### PROBLEM DESCRIPTION
Please repeat the whole listing exactly, but leave the pictures out.

### DATA EXTRACT
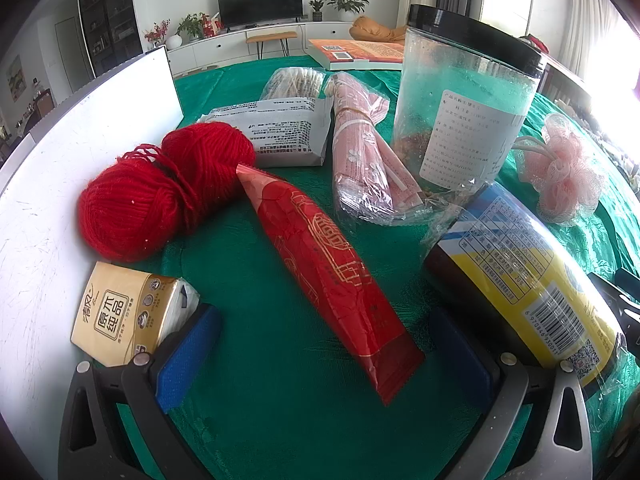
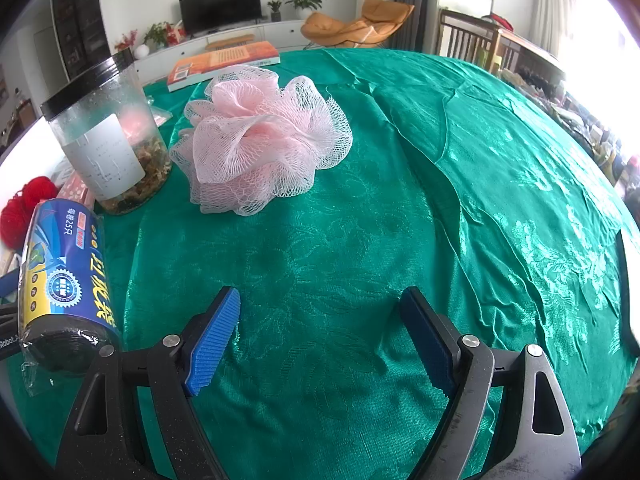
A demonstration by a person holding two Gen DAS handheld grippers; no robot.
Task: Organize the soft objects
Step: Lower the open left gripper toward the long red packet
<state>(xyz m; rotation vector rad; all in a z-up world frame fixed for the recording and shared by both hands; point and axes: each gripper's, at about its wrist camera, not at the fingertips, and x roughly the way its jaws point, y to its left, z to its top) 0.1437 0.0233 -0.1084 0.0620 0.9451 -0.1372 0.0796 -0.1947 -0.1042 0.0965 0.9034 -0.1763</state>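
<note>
On green cloth [image 2: 360,240] | pink mesh pouf [image 2: 260,140], ruffled, untouched | right gripper [image 2: 320,344], left gripper [image 1: 324,344] spread, empty

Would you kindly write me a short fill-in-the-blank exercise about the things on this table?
1. The tablecloth is ____ in colour.
2. The yarn is ____ in colour.
3. The clear jar has a ____ lid.
4. The pink mesh sponge lies in front of the ____ tool, whose jaws stand apart with nothing between them.

Missing words: green; red; black; right
</note>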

### RESPONSE TO THE TASK
A demonstration by a person holding two Gen DAS handheld grippers; no robot.
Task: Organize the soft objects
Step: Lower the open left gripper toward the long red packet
<state>(xyz m; rotation vector rad; all in a z-up world frame fixed for the recording and shared by both hands; point and axes: each gripper's, at about its wrist camera, not at the fingertips, and x roughly the way its jaws point, y to its left, z to its top) 0.1437 0.0233 -0.1084 0.0620 0.9451 -0.1372 0.0796 -0.1947 -0.1042 0.0965 0.9034 -0.1763</state>
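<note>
On green cloth [image 2: 360,240] | pink mesh pouf [image 2: 260,140], ruffled, untouched | right gripper [image 2: 320,344], left gripper [image 1: 324,344] spread, empty

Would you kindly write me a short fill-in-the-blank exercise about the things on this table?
1. The tablecloth is ____ in colour.
2. The yarn is ____ in colour.
3. The clear jar has a ____ lid.
4. The pink mesh sponge lies in front of the ____ tool, whose jaws stand apart with nothing between them.

Missing words: green; red; black; right
</note>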

The full answer has now been given.